● PROBLEM DESCRIPTION
The data below calls for an exact copy.

(PROVIDED MATERIAL)

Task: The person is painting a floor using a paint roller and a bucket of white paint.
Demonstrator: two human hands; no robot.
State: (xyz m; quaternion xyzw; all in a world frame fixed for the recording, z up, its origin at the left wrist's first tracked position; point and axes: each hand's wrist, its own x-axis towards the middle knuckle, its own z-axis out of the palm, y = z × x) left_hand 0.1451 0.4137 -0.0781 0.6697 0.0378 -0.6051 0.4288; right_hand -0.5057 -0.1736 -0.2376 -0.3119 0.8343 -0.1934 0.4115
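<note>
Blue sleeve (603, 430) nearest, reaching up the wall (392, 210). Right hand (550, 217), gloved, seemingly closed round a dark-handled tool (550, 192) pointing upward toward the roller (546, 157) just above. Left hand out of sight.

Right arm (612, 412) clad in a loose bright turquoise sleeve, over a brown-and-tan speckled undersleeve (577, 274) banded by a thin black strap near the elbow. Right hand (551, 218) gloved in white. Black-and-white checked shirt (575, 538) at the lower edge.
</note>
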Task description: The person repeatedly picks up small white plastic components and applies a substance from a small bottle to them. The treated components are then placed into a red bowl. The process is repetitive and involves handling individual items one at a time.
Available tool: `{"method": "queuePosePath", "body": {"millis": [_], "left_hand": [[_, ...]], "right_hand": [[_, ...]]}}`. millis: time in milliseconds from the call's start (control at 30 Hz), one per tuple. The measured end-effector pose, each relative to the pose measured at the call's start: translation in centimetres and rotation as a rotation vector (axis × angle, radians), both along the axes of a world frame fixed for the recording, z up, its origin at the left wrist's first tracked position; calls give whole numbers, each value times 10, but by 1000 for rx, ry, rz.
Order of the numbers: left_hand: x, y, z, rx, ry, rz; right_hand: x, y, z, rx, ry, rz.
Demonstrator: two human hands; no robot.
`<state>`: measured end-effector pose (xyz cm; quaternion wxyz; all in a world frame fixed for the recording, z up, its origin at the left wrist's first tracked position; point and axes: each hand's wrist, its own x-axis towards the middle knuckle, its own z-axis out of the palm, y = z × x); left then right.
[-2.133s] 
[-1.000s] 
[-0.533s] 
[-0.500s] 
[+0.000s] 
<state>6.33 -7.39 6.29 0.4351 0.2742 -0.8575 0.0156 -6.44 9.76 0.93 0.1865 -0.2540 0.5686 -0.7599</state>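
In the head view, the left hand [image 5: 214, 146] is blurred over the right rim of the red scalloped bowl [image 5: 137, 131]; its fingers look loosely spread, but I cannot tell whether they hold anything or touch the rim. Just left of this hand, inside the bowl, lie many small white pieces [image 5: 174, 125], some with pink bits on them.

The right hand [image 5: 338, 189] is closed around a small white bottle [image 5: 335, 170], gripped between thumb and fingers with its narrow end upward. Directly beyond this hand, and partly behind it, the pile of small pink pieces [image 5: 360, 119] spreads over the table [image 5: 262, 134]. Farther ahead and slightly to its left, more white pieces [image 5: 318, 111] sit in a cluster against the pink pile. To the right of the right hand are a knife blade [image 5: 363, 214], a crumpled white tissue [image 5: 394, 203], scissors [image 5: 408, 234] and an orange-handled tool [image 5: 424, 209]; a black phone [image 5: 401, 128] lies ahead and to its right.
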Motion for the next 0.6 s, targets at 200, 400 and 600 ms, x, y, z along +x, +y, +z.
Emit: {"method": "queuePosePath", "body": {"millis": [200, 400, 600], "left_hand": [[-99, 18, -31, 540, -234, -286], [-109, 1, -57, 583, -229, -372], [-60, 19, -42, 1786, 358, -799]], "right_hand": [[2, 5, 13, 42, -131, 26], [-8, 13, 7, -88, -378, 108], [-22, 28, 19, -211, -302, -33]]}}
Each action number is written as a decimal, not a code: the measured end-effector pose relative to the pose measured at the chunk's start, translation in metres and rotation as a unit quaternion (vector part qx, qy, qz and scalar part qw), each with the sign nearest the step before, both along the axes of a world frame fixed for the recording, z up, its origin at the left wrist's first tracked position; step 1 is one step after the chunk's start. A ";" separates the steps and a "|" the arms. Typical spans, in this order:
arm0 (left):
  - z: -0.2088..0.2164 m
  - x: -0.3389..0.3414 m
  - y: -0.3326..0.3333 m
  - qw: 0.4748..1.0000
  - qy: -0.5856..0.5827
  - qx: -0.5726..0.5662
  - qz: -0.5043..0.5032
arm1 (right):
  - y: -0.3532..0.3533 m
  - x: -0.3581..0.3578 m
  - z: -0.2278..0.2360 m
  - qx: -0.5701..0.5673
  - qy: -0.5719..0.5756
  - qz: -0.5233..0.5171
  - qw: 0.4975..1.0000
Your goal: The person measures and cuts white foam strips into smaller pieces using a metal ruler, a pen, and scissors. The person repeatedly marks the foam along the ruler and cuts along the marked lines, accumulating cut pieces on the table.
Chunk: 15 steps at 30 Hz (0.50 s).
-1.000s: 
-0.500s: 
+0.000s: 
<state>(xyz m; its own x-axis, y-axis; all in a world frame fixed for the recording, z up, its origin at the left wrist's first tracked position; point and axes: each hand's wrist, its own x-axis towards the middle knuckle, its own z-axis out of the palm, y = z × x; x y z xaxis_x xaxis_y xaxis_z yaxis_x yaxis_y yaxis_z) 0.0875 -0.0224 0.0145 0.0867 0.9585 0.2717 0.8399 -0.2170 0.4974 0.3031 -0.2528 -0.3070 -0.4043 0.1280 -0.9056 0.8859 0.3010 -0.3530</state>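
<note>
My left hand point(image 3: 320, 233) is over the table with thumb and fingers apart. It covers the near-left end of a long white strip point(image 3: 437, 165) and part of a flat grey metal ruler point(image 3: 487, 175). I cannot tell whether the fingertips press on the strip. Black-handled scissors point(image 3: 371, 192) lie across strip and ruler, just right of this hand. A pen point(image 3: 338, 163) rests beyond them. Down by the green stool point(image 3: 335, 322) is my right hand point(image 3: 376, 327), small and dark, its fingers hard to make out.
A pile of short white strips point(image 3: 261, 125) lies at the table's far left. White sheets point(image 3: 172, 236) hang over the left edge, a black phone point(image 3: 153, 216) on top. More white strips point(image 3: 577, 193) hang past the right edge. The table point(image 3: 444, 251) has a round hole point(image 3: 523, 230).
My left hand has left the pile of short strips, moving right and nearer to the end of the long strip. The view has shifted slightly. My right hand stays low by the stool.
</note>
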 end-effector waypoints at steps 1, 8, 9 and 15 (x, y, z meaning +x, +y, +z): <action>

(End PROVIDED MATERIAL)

● ANSWER TO THIS EXERCISE
Task: The person is painting a floor using a paint roller and a bucket of white paint.
Demonstrator: two human hands; no robot.
State: (xyz m; quaternion xyzw; all in a world frame fixed for the recording, z up, its origin at the left wrist's first tracked position; point and axes: each hand's wrist, its own x-axis towards the middle knuckle, its own z-axis out of the palm, y = z × x) left_hand 0.1451 0.4137 -0.0781 0.6697 0.0378 -0.6051 0.4288; right_hand -0.5057 -0.1736 -0.2376 -0.3119 0.8343 -0.1934 0.4115
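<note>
Blue sleeve (603, 430) nearest, reaching up the wall (392, 210). Right hand (550, 217), gloved, seemingly closed round a dark-handled tool (550, 192) pointing upward toward the roller (546, 157) just above. Left hand out of sight.

Right arm (612, 412) clad in a loose bright turquoise sleeve, over a brown-and-tan speckled undersleeve (577, 274) banded by a thin black strap near the elbow. Right hand (551, 218) gloved in white. Black-and-white checked shirt (575, 538) at the lower edge.
</note>
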Task description: The person repeatedly picks up small white plastic components and applies a substance from a small bottle to them. The treated components are then placed into a red bowl. The process is repetitive and involves handling individual items one at a time.
Available tool: `{"method": "queuePosePath", "body": {"millis": [_], "left_hand": [[_, ...]], "right_hand": [[_, ...]]}}`. millis: time in milliseconds from the call's start (control at 30 Hz), one per tuple. The measured end-effector pose, each relative to the pose measured at the call's start: translation in centimetres and rotation as a rotation vector (axis × angle, radians), both along the axes of a world frame fixed for the recording, z up, its origin at the left wrist's first tracked position; calls give whole numbers, each value times 10, but by 1000 for rx, ry, rz.
Order of the numbers: left_hand: x, y, z, rx, ry, rz; right_hand: x, y, z, rx, ry, rz.
Demonstrator: two human hands; no robot.
`<state>`: measured end-effector pose (xyz cm; quaternion wxyz; all in a world frame fixed for the recording, z up, its origin at the left wrist's first tracked position; point and axes: each hand's wrist, its own x-axis towards the middle knuckle, its own z-axis out of the palm, y = z × x); left then right.
[-2.133s] 
[-1.000s] 
[-0.533s] 
[-0.500s] 
[+0.000s] 
<state>6.33 -7.39 6.29 0.4351 0.2742 -0.8575 0.0156 -6.44 9.76 0.93 0.1865 -0.2540 0.5686 -0.7599</state>
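In the head view, the left hand [image 5: 214, 146] is blurred over the right rim of the red scalloped bowl [image 5: 137, 131]; its fingers look loosely spread, but I cannot tell whether they hold anything or touch the rim. Just left of this hand, inside the bowl, lie many small white pieces [image 5: 174, 125], some with pink bits on them.

The right hand [image 5: 338, 189] is closed around a small white bottle [image 5: 335, 170], gripped between thumb and fingers with its narrow end upward. Directly beyond this hand, and partly behind it, the pile of small pink pieces [image 5: 360, 119] spreads over the table [image 5: 262, 134]. Farther ahead and slightly to its left, more white pieces [image 5: 318, 111] sit in a cluster against the pink pile. To the right of the right hand are a knife blade [image 5: 363, 214], a crumpled white tissue [image 5: 394, 203], scissors [image 5: 408, 234] and an orange-handled tool [image 5: 424, 209]; a black phone [image 5: 401, 128] lies ahead and to its right.
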Motion for the next 0.6 s, targets at 200, 400 and 600 ms, x, y, z along +x, +y, +z.
Emit: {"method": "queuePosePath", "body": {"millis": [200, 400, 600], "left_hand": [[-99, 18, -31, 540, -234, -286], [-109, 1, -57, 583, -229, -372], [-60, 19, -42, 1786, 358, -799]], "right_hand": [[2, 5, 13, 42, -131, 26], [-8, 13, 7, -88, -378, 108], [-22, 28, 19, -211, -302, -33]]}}
Each action number is written as a decimal, not a code: the measured end-effector pose relative to the pose measured at the chunk's start, translation in metres and rotation as a unit quaternion (vector part qx, qy, qz and scalar part qw), each with the sign nearest the step before, both along the axes of a world frame fixed for the recording, z up, its origin at the left wrist's first tracked position; step 1 is one step after the chunk's start. A ";" separates the steps and a "|" the arms. Typical spans, in this order:
arm0 (left):
  - z: -0.2088..0.2164 m
  - x: -0.3389..0.3414 m
  - y: -0.3326..0.3333 m
  - qw: 0.4748..1.0000
  - qy: -0.5856..0.5827
  - qx: -0.5726..0.5662
  - qz: -0.5043..0.5032
arm1 (right):
  - y: -0.3532..0.3533 m
  - x: -0.3581..0.3578 m
  - z: -0.2278..0.2360 m
  - qx: -0.5701..0.5673
  - qy: -0.5719..0.5756
  - qz: -0.5233..0.5171
  - qw: 0.4975..1.0000
Your goal: The person measures and cuts white foam strips into smaller pieces using a metal ruler, a pen, and scissors. The person repeatedly marks the foam along the ruler and cuts along the marked lines, accumulating cut pieces on the table.
Chunk: 15 steps at 30 Hz (0.50 s).
-1.000s: 
-0.500s: 
+0.000s: 
<state>(xyz m; its own x-axis, y-axis; all in a world frame fixed for the recording, z up, its origin at the left wrist's first tracked position; point and axes: each hand's wrist, its own x-axis towards the middle knuckle, its own z-axis out of the palm, y = z × x; x y z xaxis_x xaxis_y xaxis_z yaxis_x yaxis_y yaxis_z) 0.0875 -0.0224 0.0145 0.0867 0.9585 0.2717 0.8399 -0.2170 0.4974 0.3031 -0.2528 -0.3070 -0.4043 0.1280 -0.9056 0.8859 0.3010 -0.3530</state>
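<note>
My left hand point(image 3: 320, 233) is over the table with thumb and fingers apart. It covers the near-left end of a long white strip point(image 3: 437, 165) and part of a flat grey metal ruler point(image 3: 487, 175). I cannot tell whether the fingertips press on the strip. Black-handled scissors point(image 3: 371, 192) lie across strip and ruler, just right of this hand. A pen point(image 3: 338, 163) rests beyond them. Down by the green stool point(image 3: 335, 322) is my right hand point(image 3: 376, 327), small and dark, its fingers hard to make out.
A pile of short white strips point(image 3: 261, 125) lies at the table's far left. White sheets point(image 3: 172, 236) hang over the left edge, a black phone point(image 3: 153, 216) on top. More white strips point(image 3: 577, 193) hang past the right edge. The table point(image 3: 444, 251) has a round hole point(image 3: 523, 230).
My left hand has left the pile of short strips, moving right and nearer to the end of the long strip. The view has shifted slightly. My right hand stays low by the stool.
</note>
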 end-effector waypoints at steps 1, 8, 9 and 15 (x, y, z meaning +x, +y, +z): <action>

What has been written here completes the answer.